Thanks Giving Excellence

Thanks Giving Excellence

There are some things that move your heart so much that they become imprinted on your brain.  I believe this is one of those instances for me.

We held our annual Thanksgiving Eve Service this past Wednesday evening. The main purpose of this service is to give our people a chance to stand in the sanctuary and to give praise to God.  Giving thanks publicly is an important part of worship (most of the time we do it through our singing), it is good for our children to see us standing and proclaiming, it brings great glory to God, and it is good for these praises to be said aloud in our communities.  I was sitting and waiting for the service to start and one of our congregants came walking in and took his place in the second pew.  For some reason, I took note of the manner in which he walked.  His head was held high and he seemed to be walking with purpose.  I didn’t think much of it until after the service. When the first time came to give testimony, he popped up out of the pew, came forward and shared his praise and gratitude toward God.  He was diagnosed with stage 4 cancer about a year and a half ago and his daughter had plans to get married in a year.  His plea to God was to be healthy enough to walk his daughter down the aisle and to rejoice in her wedding.  God had granted that plea and although he had said it several times in public all ready, he wanted to make sure that he gave praise in the Thanksgiving service.  He struggles with public speaking and his words were simple and short but they came from a heart that not only wanted to give thanks but needed to give thanks.

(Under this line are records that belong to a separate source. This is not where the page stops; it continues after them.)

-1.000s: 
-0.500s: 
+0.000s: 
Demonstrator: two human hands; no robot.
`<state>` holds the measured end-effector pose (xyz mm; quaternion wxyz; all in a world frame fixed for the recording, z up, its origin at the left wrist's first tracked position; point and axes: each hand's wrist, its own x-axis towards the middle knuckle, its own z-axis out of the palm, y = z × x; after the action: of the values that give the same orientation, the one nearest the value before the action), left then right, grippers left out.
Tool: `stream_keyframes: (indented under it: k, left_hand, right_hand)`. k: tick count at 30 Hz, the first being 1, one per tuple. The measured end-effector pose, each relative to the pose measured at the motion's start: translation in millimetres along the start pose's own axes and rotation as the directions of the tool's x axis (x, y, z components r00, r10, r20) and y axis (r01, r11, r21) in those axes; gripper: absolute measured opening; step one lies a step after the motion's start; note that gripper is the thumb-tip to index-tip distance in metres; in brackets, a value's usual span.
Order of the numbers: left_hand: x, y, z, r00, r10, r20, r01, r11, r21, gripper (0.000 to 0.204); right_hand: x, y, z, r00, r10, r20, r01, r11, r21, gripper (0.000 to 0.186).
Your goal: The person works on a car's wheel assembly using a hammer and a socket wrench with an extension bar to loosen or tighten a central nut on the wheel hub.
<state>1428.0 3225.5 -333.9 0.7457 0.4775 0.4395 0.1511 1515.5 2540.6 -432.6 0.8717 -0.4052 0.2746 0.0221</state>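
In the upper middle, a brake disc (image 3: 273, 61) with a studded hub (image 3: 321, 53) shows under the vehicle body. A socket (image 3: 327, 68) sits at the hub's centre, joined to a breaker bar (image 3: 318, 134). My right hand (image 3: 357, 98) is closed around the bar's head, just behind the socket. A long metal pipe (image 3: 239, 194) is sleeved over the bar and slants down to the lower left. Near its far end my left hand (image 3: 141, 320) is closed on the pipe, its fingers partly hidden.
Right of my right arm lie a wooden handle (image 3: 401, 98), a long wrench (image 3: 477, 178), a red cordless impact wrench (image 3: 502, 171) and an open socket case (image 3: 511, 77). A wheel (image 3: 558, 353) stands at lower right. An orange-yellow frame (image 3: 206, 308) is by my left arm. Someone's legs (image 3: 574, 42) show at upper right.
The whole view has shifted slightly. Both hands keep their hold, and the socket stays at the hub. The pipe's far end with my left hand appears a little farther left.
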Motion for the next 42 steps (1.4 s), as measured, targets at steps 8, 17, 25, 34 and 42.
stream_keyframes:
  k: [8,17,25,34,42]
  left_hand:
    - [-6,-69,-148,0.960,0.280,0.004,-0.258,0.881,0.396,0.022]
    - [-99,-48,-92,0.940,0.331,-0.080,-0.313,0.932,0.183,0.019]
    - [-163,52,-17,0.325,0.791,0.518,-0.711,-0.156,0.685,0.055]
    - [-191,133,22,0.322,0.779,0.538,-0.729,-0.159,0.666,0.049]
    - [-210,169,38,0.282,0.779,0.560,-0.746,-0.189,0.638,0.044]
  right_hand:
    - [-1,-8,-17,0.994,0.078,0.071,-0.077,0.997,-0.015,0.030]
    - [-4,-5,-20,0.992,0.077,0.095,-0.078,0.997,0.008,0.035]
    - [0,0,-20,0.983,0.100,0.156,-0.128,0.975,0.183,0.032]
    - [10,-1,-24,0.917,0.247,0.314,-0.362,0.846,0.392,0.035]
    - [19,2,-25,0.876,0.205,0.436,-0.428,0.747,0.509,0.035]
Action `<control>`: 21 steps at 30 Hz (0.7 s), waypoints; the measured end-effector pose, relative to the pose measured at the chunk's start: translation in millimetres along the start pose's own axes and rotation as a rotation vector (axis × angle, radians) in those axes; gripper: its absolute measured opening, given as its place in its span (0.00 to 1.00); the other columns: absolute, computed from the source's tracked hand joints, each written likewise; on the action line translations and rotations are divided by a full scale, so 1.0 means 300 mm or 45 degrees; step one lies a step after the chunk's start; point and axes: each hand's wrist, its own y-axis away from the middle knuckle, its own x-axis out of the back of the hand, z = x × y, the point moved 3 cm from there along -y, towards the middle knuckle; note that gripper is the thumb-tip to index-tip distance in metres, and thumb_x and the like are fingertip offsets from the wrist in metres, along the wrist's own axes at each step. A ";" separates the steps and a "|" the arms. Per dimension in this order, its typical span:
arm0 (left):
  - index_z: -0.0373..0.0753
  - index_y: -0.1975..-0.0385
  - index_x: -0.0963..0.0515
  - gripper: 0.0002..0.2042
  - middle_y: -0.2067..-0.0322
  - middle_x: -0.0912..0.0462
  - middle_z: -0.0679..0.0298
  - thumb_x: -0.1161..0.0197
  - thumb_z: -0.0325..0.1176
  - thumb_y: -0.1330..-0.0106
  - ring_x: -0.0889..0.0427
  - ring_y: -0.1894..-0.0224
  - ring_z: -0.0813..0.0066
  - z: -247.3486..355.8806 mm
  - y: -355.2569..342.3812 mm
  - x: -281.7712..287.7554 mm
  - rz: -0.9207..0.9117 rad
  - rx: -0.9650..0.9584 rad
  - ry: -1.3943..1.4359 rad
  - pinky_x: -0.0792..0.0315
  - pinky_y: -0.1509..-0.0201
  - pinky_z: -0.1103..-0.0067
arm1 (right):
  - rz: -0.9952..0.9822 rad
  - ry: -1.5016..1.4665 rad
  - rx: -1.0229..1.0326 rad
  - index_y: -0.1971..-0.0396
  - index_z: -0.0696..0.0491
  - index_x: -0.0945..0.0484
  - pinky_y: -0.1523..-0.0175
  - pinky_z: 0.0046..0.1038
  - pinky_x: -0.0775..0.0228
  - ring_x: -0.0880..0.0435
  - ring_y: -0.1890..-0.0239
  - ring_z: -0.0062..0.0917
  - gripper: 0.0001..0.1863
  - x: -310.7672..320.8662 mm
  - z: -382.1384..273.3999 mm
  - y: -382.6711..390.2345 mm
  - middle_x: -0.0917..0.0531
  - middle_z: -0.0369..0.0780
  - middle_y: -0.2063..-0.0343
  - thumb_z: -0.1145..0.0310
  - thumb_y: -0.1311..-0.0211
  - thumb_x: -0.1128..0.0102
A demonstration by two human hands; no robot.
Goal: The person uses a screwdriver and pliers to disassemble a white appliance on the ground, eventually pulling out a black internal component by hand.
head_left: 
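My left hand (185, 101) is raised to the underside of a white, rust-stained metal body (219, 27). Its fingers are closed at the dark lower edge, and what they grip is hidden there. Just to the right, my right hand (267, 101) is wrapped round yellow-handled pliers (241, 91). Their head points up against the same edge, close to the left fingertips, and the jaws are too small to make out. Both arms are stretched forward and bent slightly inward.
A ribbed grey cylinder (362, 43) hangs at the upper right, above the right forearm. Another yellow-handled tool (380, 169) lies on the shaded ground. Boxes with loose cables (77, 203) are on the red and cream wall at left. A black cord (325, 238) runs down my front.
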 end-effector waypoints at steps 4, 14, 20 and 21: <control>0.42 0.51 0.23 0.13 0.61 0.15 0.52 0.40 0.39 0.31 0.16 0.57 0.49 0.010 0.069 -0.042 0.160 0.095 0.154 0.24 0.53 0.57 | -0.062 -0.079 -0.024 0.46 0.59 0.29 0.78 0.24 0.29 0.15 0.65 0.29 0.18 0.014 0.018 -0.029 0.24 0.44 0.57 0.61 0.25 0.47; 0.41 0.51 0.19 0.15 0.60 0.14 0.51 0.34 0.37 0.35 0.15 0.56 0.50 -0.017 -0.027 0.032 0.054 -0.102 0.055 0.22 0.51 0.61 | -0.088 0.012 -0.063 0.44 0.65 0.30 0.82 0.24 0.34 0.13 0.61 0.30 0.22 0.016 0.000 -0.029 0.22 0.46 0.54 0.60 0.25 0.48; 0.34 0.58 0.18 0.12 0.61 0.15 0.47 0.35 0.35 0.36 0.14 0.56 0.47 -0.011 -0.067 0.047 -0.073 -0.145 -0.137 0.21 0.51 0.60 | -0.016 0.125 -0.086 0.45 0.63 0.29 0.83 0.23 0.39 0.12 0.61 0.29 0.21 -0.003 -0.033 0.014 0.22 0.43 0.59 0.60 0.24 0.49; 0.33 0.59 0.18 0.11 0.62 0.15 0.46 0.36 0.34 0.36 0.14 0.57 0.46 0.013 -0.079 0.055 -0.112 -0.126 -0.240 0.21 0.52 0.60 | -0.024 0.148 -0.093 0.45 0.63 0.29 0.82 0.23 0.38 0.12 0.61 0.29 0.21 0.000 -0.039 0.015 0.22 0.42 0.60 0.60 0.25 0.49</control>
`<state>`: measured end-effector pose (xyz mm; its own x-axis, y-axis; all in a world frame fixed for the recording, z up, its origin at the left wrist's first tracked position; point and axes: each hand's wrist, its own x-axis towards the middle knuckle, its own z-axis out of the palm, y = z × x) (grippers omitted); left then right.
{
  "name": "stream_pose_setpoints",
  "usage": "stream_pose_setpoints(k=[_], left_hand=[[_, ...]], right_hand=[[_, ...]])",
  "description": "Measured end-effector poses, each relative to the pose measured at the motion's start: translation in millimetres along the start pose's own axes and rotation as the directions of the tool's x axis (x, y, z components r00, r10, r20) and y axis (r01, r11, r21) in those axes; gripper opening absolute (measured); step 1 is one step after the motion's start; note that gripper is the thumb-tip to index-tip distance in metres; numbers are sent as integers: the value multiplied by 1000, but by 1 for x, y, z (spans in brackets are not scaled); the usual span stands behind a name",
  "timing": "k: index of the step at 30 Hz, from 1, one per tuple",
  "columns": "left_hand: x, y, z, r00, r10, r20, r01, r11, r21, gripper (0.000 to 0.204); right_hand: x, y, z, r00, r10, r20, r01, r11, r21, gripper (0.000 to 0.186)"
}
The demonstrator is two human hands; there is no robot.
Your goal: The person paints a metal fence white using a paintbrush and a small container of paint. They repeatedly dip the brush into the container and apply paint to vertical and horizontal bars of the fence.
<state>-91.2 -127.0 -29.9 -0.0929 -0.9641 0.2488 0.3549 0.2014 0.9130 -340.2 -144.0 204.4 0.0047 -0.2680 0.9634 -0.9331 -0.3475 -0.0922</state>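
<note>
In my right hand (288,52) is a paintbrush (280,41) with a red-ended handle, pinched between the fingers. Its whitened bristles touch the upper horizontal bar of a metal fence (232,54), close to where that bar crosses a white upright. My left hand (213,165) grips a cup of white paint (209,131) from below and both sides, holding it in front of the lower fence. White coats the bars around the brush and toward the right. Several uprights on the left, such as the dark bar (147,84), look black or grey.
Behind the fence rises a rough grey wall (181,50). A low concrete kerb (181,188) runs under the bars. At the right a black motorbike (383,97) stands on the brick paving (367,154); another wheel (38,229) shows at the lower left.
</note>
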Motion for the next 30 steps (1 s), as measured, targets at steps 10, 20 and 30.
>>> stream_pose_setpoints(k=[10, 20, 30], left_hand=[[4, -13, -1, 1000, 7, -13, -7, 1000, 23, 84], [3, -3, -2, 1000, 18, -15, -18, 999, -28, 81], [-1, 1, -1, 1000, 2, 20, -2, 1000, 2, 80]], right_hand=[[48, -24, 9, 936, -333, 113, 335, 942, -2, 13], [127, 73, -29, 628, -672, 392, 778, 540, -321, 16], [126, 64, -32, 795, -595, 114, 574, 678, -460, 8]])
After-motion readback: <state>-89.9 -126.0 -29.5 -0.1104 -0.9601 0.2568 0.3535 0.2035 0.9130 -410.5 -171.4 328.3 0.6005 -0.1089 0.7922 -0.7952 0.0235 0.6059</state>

That is what struck me the most.  He needed to give thanks to the Lord publicly.  He understood that even though his journey has not been easy, the Lord had given him his heart’s desire to walk his daughter down the aisle and because of that he could not stay away from this time of publicly giving thanks.  I could almost sense his sense of fulfillment as he sat down.  He had accomplished what he set out to do.  His understanding of what God had done had overcome any fear of speaking in public and it drove him to do what God was calling him to do.  

How often are we given an opportunity to give thanks publicly, pray publicly, or offered a chance to say a word of praise to our God and we have long pauses of silence?  Sometimes it seems that someone finally speaks...only because they can’t stand the silence. Sometimes, I realize, that we are gathering our thoughts or praying in our hearts but shouldn’t we live our lives in such a way that we are in a constant need of giving thanks publicly to God?  Shouldn’t we be amazed that we are given our daily bread?  That we have been blessed with our families?  Shouldn’t our daily fixation on the truths of the gospel create a constant urge to give him thanks and glory?  Maybe, just maybe, the real reason there are long pauses when we are asked to give praise or prayer is that we need time to fix our eyes back on Jesus.  That we have allowed our eyes to wander away from our only true source of beauty and joy.  That we have become fixated on the requests we have rather than the blessings we have been given.  

Being healed from cancer is something that changes your life.  You are able to see more clearly what is important and that every day is a gift. You can’t help but shout to the Lord.  You are reminded, each day you wake up, that today is a gift.  We have been healed of our sin. Our sin that was destroying any hope and peace that tried to grip our hearts.  God reached down from heaven and opened the eyes of our heart, convicted us of our sin, gave us faith, and then gave us new life through Jesus.  Each day is a gift where we are able to give him praise and glory for who he is, what he has done, and our assured promises for tomorrow.  When we fix our eyes on Jesus and allow those truths to define us, then we are like my friend...unable to keep quiet.